What to do |
Scan the entries below and count the lines holding the string "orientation". Supply only the number.

** Opening Records shown block **

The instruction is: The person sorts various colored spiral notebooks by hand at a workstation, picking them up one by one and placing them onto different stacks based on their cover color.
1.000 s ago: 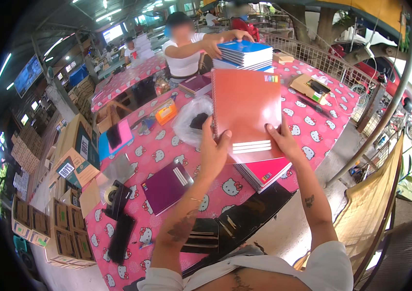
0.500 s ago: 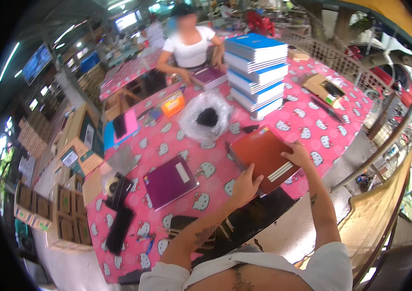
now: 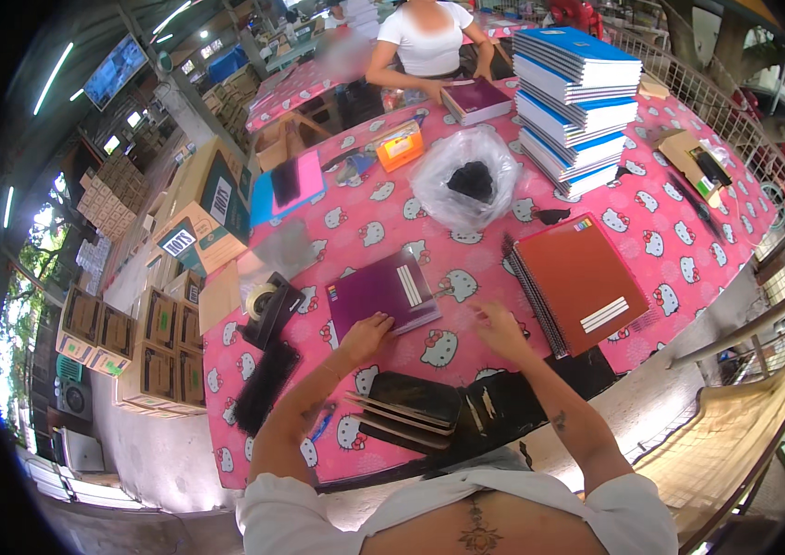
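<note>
My left hand (image 3: 367, 339) lies at the near edge of a purple notebook (image 3: 378, 291), fingers resting on its cover; whether the thumb is under it is hidden. My right hand (image 3: 503, 333) is over the pink tablecloth, between that notebook and a stack of spiral notebooks with a reddish-brown cover (image 3: 577, 282) on top. It holds nothing, and its loosely bent fingers point toward the purple notebook. Closest to me, a black case-like item (image 3: 406, 405) with light-brown edges lies by the table edge.
A tall stack of blue spiral notebooks (image 3: 577, 102) rises at the far right. Before it sits a clear plastic bag (image 3: 434, 176) with something black inside. A tape dispenser (image 3: 267, 310) and cartons (image 3: 203, 217) are to the left. Across the table, a person handles another purple notebook (image 3: 475, 100).
Both hands have left the reddish-brown notebook and moved left; my left hand now touches the purple notebook. The view has swung left and down.
</note>
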Tool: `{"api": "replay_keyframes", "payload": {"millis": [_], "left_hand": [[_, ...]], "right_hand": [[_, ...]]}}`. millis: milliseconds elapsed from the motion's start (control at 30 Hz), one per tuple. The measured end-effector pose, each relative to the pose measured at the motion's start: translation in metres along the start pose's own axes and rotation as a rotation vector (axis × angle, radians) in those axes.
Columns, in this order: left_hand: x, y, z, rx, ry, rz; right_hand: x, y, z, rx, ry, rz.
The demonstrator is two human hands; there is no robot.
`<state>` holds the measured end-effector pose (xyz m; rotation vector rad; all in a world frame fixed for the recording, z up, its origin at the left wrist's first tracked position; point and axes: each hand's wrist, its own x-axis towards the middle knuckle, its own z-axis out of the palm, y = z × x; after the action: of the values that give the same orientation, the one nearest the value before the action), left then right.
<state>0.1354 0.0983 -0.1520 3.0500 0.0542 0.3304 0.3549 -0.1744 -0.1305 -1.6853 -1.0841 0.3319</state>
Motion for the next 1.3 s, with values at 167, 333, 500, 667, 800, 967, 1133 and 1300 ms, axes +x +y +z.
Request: {"api": "replay_keyframes", "payload": {"millis": [167,333,500,667,800,967,1133,1300], "left_hand": [[0.012,-0.003,-0.013,-0.325,-0.020,-0.154],[0.001,-0.004,-0.006,-0.309,0.044,-0.191],[0.003,-0.002,-0.004,-0.317,0.071,-0.194],[0.000,-0.001,0.002,-0.264,0.187,-0.163],[0.004,0.003,-0.004,-0.312,0.141,-0.201],[-0.024,-0.006,-0.008,-0.301,0.194,-0.276],[-0.002,0.009,-0.017,-0.203,0.218,-0.205],[0.041,0.019,-0.162,-0.174,0.080,-0.081]], "right_hand": [[0.010,0.036,0.063,-0.187,-0.180,0.222],[0.015,0.025,0.098,-0.389,-0.028,0.311],[0.015,0.023,0.105,-0.474,0.017,0.395],[0.014,0.009,0.110,-0.590,0.047,0.410],[0.020,0.009,0.113,-0.582,0.107,0.427],[0.041,-0.021,0.133,-0.718,-0.015,0.199],[0.070,-0.004,0.112,0.515,0.088,0.550],[0.051,-0.046,0.070,0.238,0.315,0.246]]}}
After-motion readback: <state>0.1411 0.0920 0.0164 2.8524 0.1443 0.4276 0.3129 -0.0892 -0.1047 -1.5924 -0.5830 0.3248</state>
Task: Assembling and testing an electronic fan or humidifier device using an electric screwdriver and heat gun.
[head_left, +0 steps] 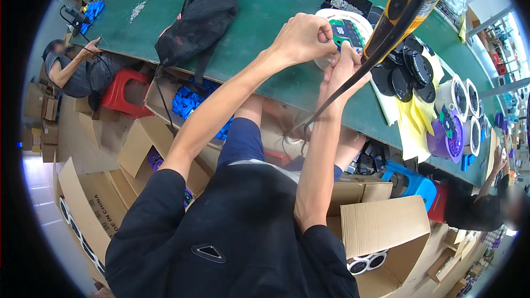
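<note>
A green circuit board (343, 29) lies in a round white housing (365, 22) on the bench in front of me. My left hand (302, 37) is closed in a pinch at the board's left edge. Pressed close beside it, my right hand (343, 70) is closed too, its thumb at the board's near edge. Whatever is between the fingertips is too small and covered to name. Just right of the housing hangs a yellow power screwdriver (406, 5), its black cable (353, 80) running down past my right hand.
Behind the housing stands a black tray (346, 3) of small metal parts. Black round covers (411, 69) lie on yellow sheets (413, 118) at right, near a purple housing (446, 138). A black bag (196, 27) lies at left. Cardboard boxes (385, 223) crowd below; two people sit farther along.
</note>
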The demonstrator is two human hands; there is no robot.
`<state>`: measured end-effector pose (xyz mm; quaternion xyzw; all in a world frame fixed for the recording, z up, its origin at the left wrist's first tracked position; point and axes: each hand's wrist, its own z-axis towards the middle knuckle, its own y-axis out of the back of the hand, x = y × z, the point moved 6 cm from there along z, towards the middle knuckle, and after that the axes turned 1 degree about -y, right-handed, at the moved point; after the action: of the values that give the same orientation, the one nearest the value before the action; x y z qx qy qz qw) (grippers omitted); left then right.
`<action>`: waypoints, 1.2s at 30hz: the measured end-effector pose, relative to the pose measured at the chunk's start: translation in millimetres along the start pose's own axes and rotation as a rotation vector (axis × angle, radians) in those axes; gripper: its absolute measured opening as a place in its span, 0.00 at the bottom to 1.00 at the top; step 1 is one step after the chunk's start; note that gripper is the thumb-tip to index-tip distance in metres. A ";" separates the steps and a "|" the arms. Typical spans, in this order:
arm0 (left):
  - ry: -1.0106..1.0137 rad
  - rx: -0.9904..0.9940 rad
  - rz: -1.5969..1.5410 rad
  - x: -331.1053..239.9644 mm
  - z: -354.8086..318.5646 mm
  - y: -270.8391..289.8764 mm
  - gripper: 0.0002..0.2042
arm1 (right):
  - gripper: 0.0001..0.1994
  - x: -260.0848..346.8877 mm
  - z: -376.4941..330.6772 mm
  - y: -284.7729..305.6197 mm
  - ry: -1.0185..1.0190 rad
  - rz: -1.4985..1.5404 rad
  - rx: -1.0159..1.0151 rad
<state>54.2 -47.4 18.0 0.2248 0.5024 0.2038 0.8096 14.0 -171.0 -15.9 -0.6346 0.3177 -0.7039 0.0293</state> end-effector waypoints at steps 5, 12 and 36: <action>0.034 0.028 0.011 -3.1 -3.5 0.4 0.12 | 0.14 3.7 -4.5 -1.6 0.004 -0.029 -0.025; -0.004 0.039 0.020 -3.9 -0.3 0.6 0.12 | 0.12 1.7 0.1 2.8 0.037 0.010 0.006; -0.078 0.035 -0.084 -6.2 0.0 -4.2 0.11 | 0.15 -0.4 7.8 9.5 0.055 -0.038 -0.027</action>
<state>52.1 -54.3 20.1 0.2253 0.4828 0.1518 0.8325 17.7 -181.5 -20.9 -0.6212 0.3157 -0.7173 -0.0013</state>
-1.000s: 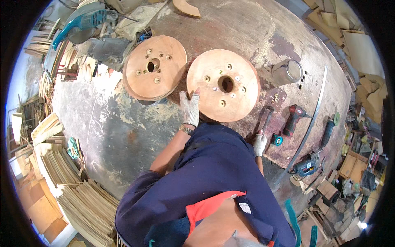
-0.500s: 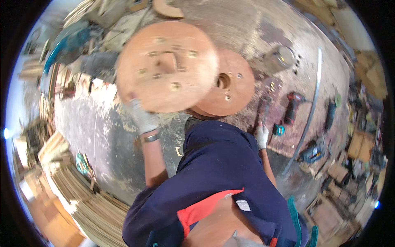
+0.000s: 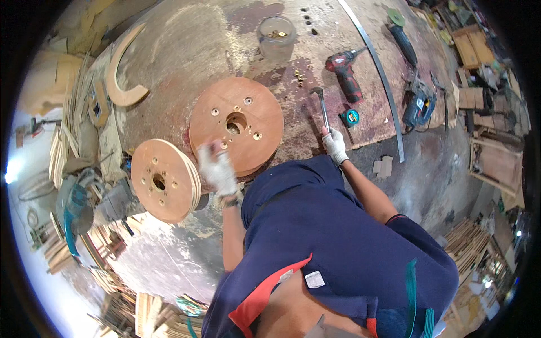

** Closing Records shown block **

Answer space |
2